| Material for this task |
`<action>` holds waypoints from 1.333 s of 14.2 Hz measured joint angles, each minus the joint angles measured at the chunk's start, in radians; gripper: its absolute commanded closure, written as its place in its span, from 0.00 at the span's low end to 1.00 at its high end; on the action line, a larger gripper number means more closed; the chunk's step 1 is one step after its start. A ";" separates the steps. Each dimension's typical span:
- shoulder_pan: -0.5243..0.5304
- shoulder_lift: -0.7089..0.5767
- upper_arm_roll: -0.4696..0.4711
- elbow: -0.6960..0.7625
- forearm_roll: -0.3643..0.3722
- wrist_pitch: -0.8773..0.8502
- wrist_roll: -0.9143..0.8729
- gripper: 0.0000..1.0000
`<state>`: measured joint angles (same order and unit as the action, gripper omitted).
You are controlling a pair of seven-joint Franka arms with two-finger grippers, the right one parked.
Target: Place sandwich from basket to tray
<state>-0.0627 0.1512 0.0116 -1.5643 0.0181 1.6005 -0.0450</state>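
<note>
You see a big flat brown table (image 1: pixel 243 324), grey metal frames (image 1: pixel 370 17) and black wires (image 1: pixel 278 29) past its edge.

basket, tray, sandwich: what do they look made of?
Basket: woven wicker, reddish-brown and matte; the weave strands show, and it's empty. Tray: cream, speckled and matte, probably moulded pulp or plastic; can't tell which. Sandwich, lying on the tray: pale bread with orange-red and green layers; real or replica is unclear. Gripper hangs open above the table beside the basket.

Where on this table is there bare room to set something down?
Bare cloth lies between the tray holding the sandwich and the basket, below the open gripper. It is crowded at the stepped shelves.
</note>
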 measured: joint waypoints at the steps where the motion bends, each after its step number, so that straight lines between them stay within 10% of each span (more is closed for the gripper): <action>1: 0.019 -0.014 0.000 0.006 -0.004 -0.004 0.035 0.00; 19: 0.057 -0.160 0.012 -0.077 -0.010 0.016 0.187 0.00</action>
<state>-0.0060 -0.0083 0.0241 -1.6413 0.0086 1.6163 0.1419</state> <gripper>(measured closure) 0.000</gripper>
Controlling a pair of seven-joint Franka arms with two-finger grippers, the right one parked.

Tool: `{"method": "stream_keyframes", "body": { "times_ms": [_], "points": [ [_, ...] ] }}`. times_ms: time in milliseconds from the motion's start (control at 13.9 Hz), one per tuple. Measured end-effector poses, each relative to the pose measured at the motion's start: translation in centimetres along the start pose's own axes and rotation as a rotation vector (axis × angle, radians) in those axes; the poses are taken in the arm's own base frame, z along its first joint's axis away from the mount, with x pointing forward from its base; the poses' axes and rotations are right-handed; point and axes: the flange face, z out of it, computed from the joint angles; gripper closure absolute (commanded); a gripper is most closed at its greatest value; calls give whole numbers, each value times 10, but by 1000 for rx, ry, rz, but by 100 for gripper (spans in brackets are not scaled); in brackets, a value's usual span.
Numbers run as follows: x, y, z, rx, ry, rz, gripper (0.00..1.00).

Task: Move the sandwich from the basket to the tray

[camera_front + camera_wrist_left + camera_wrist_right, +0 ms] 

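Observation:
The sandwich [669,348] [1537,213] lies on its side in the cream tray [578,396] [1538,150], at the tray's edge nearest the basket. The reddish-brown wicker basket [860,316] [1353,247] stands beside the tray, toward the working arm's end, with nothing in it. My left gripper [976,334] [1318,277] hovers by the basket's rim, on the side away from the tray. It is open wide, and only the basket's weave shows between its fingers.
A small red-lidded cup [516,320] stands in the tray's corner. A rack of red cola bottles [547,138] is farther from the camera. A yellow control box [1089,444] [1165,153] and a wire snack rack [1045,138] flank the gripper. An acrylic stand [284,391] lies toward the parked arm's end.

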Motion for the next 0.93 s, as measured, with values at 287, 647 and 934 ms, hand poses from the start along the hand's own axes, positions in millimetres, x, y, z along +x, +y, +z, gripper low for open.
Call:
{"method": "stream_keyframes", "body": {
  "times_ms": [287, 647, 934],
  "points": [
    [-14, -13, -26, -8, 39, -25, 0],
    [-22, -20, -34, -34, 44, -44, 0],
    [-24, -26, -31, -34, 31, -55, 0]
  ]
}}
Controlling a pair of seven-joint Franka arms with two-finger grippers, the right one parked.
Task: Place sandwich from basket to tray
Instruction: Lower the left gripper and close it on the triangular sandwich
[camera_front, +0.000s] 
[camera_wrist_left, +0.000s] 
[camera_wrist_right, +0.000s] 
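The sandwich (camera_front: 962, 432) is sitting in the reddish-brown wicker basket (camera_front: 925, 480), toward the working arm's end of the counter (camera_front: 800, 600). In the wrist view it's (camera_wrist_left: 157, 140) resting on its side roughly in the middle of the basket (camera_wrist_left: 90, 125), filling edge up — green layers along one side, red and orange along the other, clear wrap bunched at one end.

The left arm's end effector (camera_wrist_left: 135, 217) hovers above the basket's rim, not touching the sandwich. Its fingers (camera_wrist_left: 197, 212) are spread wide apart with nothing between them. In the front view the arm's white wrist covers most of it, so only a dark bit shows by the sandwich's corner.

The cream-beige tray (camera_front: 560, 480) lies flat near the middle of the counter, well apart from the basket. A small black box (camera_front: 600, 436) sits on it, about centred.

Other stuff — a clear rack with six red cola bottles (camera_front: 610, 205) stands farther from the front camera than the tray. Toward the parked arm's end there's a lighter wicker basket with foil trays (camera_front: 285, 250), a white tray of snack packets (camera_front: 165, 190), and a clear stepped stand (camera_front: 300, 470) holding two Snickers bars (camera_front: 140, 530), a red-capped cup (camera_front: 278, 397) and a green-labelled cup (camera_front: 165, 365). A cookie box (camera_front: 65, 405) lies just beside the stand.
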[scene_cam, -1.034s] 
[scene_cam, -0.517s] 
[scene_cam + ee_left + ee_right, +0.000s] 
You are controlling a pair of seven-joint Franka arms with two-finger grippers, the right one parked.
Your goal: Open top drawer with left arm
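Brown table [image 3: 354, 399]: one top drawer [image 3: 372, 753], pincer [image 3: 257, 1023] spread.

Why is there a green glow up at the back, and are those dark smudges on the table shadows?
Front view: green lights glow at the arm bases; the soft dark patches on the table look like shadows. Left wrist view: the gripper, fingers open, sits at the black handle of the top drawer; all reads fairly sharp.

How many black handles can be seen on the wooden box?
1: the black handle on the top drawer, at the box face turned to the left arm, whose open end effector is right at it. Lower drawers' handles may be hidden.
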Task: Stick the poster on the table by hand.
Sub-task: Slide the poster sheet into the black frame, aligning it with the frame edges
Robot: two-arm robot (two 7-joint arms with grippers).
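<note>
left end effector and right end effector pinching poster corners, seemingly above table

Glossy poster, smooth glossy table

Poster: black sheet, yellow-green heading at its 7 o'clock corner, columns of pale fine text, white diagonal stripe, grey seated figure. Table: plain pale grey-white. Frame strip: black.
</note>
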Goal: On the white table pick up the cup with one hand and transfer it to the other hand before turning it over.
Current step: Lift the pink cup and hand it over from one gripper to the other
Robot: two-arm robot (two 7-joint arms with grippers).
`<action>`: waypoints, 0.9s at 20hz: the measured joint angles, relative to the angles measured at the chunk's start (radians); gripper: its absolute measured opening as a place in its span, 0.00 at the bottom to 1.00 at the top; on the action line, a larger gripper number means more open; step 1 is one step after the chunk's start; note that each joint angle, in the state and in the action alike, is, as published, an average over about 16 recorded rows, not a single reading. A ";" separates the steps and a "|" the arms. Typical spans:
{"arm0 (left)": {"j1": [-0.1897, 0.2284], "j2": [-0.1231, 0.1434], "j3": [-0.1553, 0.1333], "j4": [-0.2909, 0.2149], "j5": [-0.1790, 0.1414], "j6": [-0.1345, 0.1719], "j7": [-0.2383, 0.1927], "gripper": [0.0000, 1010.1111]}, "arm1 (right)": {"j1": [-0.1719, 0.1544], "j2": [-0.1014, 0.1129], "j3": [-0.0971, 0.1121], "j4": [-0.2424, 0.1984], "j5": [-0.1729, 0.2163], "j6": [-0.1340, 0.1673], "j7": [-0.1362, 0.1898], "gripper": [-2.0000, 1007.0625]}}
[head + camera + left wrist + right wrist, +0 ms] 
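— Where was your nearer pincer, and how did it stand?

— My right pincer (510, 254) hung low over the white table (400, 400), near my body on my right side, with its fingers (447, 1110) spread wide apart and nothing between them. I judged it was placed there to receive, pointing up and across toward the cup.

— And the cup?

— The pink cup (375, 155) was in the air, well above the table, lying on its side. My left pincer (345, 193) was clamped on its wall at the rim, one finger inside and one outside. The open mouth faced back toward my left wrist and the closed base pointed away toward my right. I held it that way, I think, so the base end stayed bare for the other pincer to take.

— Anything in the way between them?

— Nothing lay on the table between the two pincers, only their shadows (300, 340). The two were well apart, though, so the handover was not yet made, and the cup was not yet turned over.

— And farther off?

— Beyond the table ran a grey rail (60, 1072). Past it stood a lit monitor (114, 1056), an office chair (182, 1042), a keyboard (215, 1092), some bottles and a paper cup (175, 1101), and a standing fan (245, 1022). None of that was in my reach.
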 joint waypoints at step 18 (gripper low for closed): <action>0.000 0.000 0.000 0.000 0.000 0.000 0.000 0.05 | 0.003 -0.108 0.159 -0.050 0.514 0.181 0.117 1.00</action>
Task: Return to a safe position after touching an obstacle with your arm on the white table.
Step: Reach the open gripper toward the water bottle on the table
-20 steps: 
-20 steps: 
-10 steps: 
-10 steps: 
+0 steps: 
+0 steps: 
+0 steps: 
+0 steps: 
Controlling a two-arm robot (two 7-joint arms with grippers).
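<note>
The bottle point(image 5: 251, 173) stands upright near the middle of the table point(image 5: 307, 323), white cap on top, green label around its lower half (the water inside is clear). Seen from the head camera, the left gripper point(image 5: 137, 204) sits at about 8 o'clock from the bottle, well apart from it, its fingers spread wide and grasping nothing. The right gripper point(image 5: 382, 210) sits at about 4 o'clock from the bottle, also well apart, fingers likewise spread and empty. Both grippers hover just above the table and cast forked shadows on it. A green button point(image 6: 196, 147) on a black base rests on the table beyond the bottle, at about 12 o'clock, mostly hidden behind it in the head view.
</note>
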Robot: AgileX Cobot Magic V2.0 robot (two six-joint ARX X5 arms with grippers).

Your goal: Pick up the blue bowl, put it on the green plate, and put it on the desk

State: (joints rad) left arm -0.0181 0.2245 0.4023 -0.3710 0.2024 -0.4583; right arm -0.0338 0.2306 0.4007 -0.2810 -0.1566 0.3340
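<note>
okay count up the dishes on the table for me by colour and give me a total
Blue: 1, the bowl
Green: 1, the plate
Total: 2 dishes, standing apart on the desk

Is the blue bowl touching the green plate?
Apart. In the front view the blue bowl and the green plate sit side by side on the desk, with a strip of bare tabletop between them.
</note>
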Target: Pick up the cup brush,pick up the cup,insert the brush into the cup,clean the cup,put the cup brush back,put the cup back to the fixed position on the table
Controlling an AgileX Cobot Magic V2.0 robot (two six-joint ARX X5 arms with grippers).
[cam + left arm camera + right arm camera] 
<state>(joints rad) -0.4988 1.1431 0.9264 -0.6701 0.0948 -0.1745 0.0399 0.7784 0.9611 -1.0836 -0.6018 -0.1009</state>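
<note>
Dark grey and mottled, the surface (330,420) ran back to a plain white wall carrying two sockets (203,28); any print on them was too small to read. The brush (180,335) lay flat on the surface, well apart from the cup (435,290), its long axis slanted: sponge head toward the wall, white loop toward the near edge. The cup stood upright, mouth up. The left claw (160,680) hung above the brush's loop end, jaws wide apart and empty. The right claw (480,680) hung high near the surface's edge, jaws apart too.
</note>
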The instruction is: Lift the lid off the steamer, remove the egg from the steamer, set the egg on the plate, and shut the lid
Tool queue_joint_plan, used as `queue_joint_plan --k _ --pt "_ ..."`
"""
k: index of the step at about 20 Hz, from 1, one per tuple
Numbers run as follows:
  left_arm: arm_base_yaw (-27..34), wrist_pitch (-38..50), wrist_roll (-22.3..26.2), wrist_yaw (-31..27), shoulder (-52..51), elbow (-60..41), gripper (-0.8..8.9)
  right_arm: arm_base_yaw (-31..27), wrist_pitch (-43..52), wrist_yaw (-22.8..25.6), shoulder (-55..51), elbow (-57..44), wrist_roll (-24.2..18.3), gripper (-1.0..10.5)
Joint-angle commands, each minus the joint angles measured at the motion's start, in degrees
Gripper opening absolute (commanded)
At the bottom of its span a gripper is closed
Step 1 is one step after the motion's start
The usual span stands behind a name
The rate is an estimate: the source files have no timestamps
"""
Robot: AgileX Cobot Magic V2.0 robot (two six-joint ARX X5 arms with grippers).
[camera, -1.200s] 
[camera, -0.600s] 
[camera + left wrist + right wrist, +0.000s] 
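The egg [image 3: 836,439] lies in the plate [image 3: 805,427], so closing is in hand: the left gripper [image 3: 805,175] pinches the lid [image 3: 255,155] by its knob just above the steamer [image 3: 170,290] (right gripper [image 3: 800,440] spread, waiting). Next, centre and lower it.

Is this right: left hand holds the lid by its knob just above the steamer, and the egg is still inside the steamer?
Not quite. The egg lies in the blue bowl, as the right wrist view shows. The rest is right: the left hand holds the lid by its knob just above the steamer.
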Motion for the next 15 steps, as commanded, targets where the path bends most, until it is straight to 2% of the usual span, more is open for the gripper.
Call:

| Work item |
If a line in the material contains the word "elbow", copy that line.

| Written answer |
- elbow: -0.6960..0.7625
  left_arm: arm_base_yaw (-27..34), wrist_pitch (-38..50), wrist_roll (-22.3..26.2), wrist_yaw (-31..27), shoulder (-52..51), elbow (-60..41), gripper (-0.8..8.9)
  right_arm: arm_base_yaw (-31..27), wrist_pitch (-43..52), wrist_yaw (-22.8..25.6), shoulder (-55..51), elbow (-57..44), wrist_roll (-24.2..18.3), gripper (-1.0..10.5)

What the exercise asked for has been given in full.